# So, I finally decided.......



## Forerunner (Mar 23, 2007)

...to get a little more active over on Ravelry.





Those mods are cuttroat, _brutal_, *vicious*, even !

Someone veered a little off the topic of fiber and fiber :flame:*ALONE*:flame: !!! in a thread discussing textiles/fiber/clothing in post apocalypse novels and movies and they were immediately banned from the thread and their post ceremoniously burned at the stake. :sob:

I was traumatized for hours.





I never realized we had it so good with MW, even though I was sure I knew how good we had it with MW. :bow: 







:grouphug:


----------



## gone-a-milkin (Mar 4, 2007)

Marchwind is indeed a wonderful moderator. 
We are really lucky to have her here. 

Ravelry is where the Big Dawg Fiber Persons hang out.
Some of them live to stomp on hopes and dreams!


----------



## Pearl B (Sep 27, 2008)

Thats brutal! 
Ive never ventured into their forums much.
Good Luck!


----------



## hercsmama (Jan 15, 2004)

:runforhills:
I avoid the forums there like the plague!!
Those are some scary people, and they aren't very nice either.:nono:


----------



## Miz Mary (Feb 15, 2003)

Thats where the FIBER POLICE hang out !!!! hahaaa ... I go there alot , but dont engage in conversations , just find patterns and look for fiber /goodies ....


----------



## frazzlehead (Aug 23, 2005)

Ahh, it all depends WHERE you are on Rav.

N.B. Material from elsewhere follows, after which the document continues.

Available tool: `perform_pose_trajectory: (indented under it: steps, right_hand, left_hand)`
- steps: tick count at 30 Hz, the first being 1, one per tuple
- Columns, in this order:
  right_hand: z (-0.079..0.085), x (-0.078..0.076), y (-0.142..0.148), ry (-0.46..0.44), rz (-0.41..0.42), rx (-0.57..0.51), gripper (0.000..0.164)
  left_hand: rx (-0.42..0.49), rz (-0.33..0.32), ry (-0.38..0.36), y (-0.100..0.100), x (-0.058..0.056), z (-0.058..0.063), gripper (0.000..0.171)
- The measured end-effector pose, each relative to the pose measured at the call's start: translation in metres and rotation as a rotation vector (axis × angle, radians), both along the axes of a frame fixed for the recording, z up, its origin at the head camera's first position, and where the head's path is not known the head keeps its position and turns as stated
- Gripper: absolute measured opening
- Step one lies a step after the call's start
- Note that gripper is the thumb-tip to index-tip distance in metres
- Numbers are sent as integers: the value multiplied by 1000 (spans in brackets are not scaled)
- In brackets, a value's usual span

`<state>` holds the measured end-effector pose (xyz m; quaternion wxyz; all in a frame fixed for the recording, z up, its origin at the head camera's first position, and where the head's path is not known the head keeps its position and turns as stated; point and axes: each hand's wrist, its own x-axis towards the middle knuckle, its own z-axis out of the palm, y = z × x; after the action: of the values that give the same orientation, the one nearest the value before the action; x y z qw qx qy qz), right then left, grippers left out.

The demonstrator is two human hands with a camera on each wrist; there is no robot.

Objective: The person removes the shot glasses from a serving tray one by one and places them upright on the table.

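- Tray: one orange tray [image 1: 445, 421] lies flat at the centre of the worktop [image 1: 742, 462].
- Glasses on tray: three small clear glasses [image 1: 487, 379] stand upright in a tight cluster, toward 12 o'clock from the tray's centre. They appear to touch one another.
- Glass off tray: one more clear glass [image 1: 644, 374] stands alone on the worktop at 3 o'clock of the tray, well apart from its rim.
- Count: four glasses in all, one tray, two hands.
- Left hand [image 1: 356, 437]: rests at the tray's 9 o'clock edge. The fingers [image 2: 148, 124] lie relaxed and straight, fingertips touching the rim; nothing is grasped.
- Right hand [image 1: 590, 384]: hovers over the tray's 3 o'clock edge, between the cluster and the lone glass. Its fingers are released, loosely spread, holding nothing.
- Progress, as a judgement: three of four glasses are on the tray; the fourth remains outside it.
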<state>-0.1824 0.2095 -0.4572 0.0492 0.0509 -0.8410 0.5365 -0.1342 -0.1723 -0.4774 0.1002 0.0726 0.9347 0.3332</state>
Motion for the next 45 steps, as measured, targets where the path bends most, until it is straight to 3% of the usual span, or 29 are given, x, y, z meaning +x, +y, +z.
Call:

I have a couple of forums there that I am moderator for ... I promise, no Fibre Police hang out in MY little corners of the world!

The Main Boards are a bit intense - they have to be heavily moderated just because there's so much activity there. If you find your local groups though, or those with interests like yours, it's way calmer "off the beaten path". The knitters/fibre artists group for the big city next to me is WONDERFUL ... I have met so many local knitters and spinners through that group, and then we have get togethers live and in person, and I wouldn't know any of them without Ravelry! 

So, don't be scared if you find some forums less welcoming ... just wander around a bit until you find a place that IS friendly, and hang out there.


----------



## Forerunner (Mar 23, 2007)

I can't say as I've found any overt unfriendliness in the boards, in and of themselves, yet..... but seeing that poster next to me go -poof- was kinda unnerving. 

I don't plan to make a break for it any time, soon.

I'll, uh.....keep you all posted. :hrm:


----------



## Forerunner (Mar 23, 2007)

So apparently..... I've yet to stumble across the smaller forums.
I've only seen the main page.

Does one need join groups to gain access to the smaller forums ?


----------



## MDKatie (Dec 13, 2010)

Three cheers for Marchwind! 


What I don't understand is why some mods are so anti-topic drift. Natural conversations drift, so why not forum convos?


----------



## Forerunner (Mar 23, 2007)

You think that's bad......

Someone started a thread about what makes a warmer sweater. *chuckle*

I posted my perspective on the matter and saw what happens when you post TOO relevant to the topic. 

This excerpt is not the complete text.